The nearly symmetrical triangular shape in the galvanostatic charge-discharge (Figure 2b) curves further indicates the ideal pseudocapacitive performance of Co₉S₈. The specific capacitance is calculated by the equation:

$$C=\frac{I \times \Delta t}{M \times \Delta t}$$

(3)

where C (F·g⁻¹) is the specific capacitance, I (A) is the discharging current and Δv (V) is the potential window. The calculated specific capacitance of the Co₉S₈ electrode (as shown in Figure 2c) is 520 F·g⁻¹ at a current density of 0.5 A·g⁻¹, and 56% of that is reserved when the current density is increased to 8 A·g⁻¹. The results indicate the high specific capacitances and good rate capability of the Co₉S₈. The cycling stability is shown in Figure 2d, where 100% of the specific capacitance remains after cycling 1500 cycles, indicating excellent cycling stability.

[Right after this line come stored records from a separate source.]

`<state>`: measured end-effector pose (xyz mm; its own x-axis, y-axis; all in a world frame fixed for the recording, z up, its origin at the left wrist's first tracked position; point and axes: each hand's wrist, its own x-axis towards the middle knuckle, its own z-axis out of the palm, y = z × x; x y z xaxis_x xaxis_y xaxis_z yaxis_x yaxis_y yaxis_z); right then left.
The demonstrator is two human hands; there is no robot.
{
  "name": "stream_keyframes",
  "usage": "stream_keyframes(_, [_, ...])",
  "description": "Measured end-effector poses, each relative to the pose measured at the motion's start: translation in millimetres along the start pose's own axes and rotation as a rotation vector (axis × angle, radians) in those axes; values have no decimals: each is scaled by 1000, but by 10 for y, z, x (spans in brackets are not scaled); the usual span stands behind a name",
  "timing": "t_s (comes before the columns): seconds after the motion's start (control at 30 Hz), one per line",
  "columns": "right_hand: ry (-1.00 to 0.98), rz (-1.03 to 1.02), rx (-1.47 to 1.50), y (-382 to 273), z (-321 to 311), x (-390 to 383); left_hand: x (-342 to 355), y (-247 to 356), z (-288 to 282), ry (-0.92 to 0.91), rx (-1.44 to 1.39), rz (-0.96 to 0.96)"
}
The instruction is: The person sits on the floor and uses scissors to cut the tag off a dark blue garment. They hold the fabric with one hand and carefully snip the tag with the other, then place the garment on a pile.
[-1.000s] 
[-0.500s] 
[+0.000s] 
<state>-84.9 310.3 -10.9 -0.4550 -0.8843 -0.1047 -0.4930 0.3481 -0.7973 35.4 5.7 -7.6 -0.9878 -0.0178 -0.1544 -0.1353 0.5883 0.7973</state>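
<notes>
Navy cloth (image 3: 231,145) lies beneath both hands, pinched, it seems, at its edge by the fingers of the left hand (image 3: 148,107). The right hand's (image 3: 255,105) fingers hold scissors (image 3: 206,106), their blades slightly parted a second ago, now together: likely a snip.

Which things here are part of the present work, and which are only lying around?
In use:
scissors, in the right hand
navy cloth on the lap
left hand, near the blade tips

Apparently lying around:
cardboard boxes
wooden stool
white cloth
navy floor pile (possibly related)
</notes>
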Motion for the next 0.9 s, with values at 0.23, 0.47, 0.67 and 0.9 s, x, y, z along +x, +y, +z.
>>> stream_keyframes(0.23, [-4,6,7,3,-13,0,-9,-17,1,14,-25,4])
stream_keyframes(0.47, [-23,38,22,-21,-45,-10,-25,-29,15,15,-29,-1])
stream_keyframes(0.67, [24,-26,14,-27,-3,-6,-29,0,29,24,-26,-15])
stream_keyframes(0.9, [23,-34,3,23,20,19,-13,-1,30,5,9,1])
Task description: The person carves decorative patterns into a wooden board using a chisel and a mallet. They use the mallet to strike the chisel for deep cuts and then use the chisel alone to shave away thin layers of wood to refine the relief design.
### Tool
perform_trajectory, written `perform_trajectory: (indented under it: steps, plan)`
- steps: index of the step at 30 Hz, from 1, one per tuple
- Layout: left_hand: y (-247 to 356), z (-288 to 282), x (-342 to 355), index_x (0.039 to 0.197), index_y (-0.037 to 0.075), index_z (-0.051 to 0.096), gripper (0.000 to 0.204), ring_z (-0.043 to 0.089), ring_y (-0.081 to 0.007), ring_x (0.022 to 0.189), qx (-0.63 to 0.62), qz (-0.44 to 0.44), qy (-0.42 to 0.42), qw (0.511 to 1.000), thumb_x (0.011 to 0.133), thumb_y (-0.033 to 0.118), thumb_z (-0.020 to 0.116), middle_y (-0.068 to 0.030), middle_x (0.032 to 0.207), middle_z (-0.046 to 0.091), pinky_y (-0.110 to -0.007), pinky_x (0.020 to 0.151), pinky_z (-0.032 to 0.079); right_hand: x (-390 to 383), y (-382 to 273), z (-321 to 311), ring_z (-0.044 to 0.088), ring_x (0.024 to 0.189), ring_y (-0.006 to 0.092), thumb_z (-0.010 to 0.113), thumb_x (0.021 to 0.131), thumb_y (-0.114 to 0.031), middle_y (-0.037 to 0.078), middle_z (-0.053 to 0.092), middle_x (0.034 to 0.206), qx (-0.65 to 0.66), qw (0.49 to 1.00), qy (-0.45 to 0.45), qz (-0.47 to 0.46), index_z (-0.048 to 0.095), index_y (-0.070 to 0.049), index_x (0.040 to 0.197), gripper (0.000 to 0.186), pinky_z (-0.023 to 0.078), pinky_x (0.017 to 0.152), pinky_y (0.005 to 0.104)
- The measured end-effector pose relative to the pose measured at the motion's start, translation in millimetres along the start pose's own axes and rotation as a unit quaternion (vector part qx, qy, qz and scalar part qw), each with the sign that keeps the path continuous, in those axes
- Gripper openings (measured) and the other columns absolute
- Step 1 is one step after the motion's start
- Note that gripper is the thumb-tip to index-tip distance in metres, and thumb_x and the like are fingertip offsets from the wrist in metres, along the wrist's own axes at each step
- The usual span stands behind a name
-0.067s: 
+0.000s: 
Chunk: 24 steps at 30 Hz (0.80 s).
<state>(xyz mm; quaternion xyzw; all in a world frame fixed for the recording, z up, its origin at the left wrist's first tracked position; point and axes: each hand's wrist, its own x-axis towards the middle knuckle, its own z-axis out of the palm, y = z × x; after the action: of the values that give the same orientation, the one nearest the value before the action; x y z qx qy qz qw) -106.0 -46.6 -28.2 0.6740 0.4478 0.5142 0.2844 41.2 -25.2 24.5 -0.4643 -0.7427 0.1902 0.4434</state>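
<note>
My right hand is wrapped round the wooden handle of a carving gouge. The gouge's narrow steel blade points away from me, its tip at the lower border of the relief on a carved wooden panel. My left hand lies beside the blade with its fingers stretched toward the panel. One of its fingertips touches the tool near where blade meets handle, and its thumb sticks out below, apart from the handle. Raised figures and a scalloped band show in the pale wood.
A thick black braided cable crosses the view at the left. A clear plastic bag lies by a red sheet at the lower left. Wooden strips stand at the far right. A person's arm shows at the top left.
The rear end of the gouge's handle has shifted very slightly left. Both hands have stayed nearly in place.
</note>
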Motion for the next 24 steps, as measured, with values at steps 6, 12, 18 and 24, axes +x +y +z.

Ascribed to the excellent pseudocapacitive properties of Co₉S₈, an AC//Co₉S₈ asymmetric capacitor is assembled. In Figure 2e, the CV curves are nearly symmetrically rectangular and the shape changed very little with the increase of the scanning rate, indicating an excellent and ideal pseudocapacitive performance of the AC//Co₉S₈. The galvanostatic charge-discharge curves are also very close to the zig-zag (Figure 2f), showing that the Faraday reaction of AC//Co₉S₈ is highly reversible. The specific capacitance of the AC//Co₉S₈ capacitor is 55 F·g⁻¹ at 0.5 A·g⁻¹, and 80% of this value is retained when the current density is increased to 8 A·g⁻¹, exhibiting an excellent rate capability. The energy density reached 15 Wh·kg⁻¹ (Figure 2h) and is higher than that of the AC//AC supercapacitors. The cycle stability (Figure 2i) remains at 100% after 3000 cycles, suggesting the excellent cycling stability of AC//Co₉S₈. The above results indicate that the Co₉S₈ exhibits an ideal pseudocapacitive performance and the mechanical alloying is an excellent approach to fabricating metal sulfide materials for supercapacitors.

4. Conclusions

Co₉S₈ particles are prepared by a mechanical alloying method and used as a material for asymmetric supercapacitors. It shows excellent and ideal pseudocapacitive performance, including excellent rate capability with 80% of the specific capacitance retention when the current density increases from 0.5 to 8 A·g⁻¹ and also outstanding cycling stability with the specific capacitance remaining at 100% after 1500 cycles. The excellent electrochemical properties mean that Co₉S₈ is a promising pseudocapacitive material and mechanical alloying is an excellent approach to fabricating metal sulfide materials with excellent pseudocapacitive properties.